First-principles investigations of orbital magnetic moments and electronic structures of the double perovskites Sr2FeMoO6, Sr2FeReO6, and Sr2CrWO6 -: art. no. 094438

The electronic structures and magnetic properties of double perovskites Sr2FeMoO6, Sr2FeReO6, and Sr2CrWO6 have been studied by using the full-potential linear muffin-tin orbital method within the local-spin-density approximation (LSDA) and the generalized gradient approximation (GGA). The on-site Coulomb energy U has also been taken into account in both schemes (LSDA+U and GGA+U). The results predict a half-metallic ferrimagnetic band structure with total spin magnetic moment of 4mu(B), 3mu(B), and 2mu(B) per formula unit for Sr2FeMoO6, Sr2FeReO6, and Sr2CrWO6, respectively.

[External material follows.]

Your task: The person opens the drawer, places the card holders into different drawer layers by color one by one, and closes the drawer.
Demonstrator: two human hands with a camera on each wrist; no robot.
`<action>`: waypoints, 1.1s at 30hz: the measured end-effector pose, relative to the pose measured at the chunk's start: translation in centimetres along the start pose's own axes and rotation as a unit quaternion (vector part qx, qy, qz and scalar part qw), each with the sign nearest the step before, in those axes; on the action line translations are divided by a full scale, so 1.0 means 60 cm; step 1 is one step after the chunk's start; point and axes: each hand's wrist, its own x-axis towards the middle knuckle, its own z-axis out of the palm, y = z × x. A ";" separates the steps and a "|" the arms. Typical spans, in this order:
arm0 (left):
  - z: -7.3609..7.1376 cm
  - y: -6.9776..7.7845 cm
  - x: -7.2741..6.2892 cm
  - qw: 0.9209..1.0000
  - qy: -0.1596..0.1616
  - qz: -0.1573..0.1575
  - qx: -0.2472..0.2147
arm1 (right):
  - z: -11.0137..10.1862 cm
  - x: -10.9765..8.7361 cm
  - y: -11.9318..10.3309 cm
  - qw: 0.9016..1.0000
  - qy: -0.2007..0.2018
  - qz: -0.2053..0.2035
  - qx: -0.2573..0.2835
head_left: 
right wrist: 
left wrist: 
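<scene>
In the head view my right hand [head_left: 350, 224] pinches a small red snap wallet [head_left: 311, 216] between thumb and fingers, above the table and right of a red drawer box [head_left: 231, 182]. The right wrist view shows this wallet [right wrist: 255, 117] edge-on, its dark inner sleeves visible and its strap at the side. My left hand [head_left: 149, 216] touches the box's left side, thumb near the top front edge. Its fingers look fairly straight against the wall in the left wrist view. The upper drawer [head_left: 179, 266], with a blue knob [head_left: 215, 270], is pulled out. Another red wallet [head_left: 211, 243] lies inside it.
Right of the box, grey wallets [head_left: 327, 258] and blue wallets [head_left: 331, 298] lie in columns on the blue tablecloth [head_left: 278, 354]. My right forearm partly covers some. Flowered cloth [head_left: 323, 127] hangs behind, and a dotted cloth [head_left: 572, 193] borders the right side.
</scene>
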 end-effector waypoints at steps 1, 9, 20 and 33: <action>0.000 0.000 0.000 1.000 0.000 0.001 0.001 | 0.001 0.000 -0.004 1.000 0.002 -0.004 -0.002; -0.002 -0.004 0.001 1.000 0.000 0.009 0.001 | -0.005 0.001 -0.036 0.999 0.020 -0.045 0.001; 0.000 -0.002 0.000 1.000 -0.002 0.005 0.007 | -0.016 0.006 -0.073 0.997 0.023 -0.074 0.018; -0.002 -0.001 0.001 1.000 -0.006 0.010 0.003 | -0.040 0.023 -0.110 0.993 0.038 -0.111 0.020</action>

By including the spin-orbit coupling in the self-consistent calculations, we find that the 5d transition-metal atoms W and Re exhibit large unquenched orbital magnetic moments because of significant spin-orbit interaction in 5d orbitals. On the other hand, in Fe and Cr 3d and Mo 4d orbitals, the orbital moments are all quenched even though the on-site Coulomb energy U is taken into account. This is in strong contrast to the enhanced large 3d orbital moments in CoO and NiO but similar to the quenched orbital moment in CrO2.